Today I am looking at four FTSE giants offering spectacular bang for your buck.
Life insurer Prudential (LSE: PRU) has long touted Asia as the key to delivering stunning earnings expansion in the years ahead.
This comes as little surprise: a backcloth of rising disposable income levels, allied with booming population growth, is fuelling insurance product sales like never before. And through careful product roll-outs and acquisitions in the region, Prudential is putting itself in the box seat to enjoy resplendent returns.
In the near-term, however, the City expects Prudential to endure a 4% earnings slide in 2016 as emerging markets cool. Still, this results in a P/E rating of 10.9 times, far below the benchmark of 15 times that illustrates attractive value.
And Prudential’s reading drops to a mere 9.9 times for next year thanks to a predicted 9% bottom-line upsurge. I reckon this is a snip given Prudential’s terrific long-term prospects.
On the catwalk
But Prudential isn’t the only FTSE 100 star benefitting from galloping demand all over the world.
Indeed, premier fashion house Burberry Group (LSE: BRBY) has also ramped up its presence in established and emerging regions in recent years. The company saw underlying revenues rise 1% in October-December despite ongoing challenges in Asia, with sales in the rest of its territories proving broadly resilient.
The ‘Square Mile’ expects Burberry to bounce from an anticipated 8% decline for the year to March 2016 with rises of 1% and 8% in 2017 and 2018 respectively.
Subsequent P/E ratings of 18.5 times for 2017 and 17.1 times for 2018 may not be ‘conventionally’ cheap, but I reckon this is great value given Burberry’s unrivalled brand power and improving global presence.
Make smoking returns
In a bid to traverse the structural decline denting the cigarette industry, Imperial Brands (LSE: IMB) has decided to double-down on its so-called ‘Growth Brands’ like Gauloises and John Player Special to keep delivering sales growth.

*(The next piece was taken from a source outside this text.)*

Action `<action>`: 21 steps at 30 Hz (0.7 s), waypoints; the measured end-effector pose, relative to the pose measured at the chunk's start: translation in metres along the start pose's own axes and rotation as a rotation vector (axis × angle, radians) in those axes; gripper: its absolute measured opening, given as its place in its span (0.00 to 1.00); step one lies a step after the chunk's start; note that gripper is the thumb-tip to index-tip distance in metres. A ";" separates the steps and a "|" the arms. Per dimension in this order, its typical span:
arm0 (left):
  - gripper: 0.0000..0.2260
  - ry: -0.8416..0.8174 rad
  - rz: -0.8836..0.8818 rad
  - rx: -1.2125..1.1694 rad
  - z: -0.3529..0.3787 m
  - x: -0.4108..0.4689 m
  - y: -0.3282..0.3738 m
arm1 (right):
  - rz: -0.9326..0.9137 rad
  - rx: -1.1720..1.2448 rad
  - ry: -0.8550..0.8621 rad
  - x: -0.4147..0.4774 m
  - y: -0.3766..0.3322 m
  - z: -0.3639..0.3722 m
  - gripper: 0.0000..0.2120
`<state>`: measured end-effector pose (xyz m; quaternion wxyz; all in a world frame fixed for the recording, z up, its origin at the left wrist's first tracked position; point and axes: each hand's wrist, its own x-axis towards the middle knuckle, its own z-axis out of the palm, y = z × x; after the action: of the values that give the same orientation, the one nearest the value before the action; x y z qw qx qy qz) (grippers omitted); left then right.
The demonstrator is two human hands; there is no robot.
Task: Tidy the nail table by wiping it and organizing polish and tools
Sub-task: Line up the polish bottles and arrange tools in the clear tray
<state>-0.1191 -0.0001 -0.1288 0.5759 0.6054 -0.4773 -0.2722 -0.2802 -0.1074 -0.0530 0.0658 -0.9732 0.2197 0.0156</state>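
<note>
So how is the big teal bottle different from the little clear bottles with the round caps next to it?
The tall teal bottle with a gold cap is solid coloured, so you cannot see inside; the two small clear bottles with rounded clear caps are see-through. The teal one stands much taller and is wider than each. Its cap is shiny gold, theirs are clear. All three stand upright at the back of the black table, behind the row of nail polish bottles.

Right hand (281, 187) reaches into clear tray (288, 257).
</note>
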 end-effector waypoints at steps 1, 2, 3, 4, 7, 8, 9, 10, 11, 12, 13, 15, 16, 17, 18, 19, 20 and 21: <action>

And this strategy seems to be paying off handsomely — sales of these labels leapt 7.3% during October-December. On top of this, Imperial Brands is diversifying into other strong growth areas like e-cigarettes and caffeine strips to mitigate falling demand in its traditional markets.
As a consequence, the City expects the London firm to follow an 11% earnings rise in the period to September 2016 with a 6% advance the following year. These numbers leave Imperial Brands dealing on decent P/E ratings of 15.7 times and 14.7 times for 2016 and 2017 correspondingly.
The growing phenomenon of low-cost air travel is not one that is likely to go away any time soon, a promising omen for the likes of Wizz Air (LSE: WIZZ).
Passenger numbers continue to surge as European holidaymakers find more dough in their pockets. And those concerned about economic cooling should take comfort from the fact that falling spending power benefits budget flyers like Wizz Air, as travellers switch down from more expensive operators like Lufthansa and British Airways.
With low fuel costs also helping, Wizz Air is expected to follow a predicted 27% earnings rise in the year to March 2016 with a 22% advance in 2017, and a 17% rise in 2018. These figures leave the travel giant dealing on ultra-low P/E ratings of just 12.5 times for the upcoming year, and 11 times for 2018.